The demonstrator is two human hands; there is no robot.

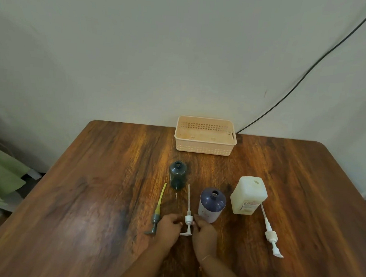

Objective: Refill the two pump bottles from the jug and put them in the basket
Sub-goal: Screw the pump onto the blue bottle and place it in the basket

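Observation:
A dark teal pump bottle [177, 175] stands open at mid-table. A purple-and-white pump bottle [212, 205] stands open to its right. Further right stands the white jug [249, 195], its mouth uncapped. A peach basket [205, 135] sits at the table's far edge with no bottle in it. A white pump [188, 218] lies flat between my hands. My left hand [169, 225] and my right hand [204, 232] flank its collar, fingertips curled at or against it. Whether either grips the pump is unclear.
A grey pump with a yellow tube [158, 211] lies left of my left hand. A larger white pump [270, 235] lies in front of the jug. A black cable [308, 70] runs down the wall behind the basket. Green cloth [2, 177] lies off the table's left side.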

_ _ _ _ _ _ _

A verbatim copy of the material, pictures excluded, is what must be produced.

The demonstrator is two human hands; there is no robot.


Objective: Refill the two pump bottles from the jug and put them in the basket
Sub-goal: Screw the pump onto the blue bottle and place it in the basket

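Observation:
A dark teal pump bottle [177, 175] stands open at mid-table. A purple-and-white pump bottle [212, 205] stands open to its right. Further right stands the white jug [249, 195], its mouth uncapped. A peach basket [205, 135] sits at the table's far edge with no bottle in it. A white pump [188, 218] lies flat between my hands. My left hand [169, 225] and my right hand [204, 232] flank its collar, fingertips curled at or against it. Whether either grips the pump is unclear.
A grey pump with a yellow tube [158, 211] lies left of my left hand. A larger white pump [270, 235] lies in front of the jug. A black cable [308, 70] runs down the wall behind the basket. Green cloth [2, 177] lies off the table's left side.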

What was asked now has a complete answer.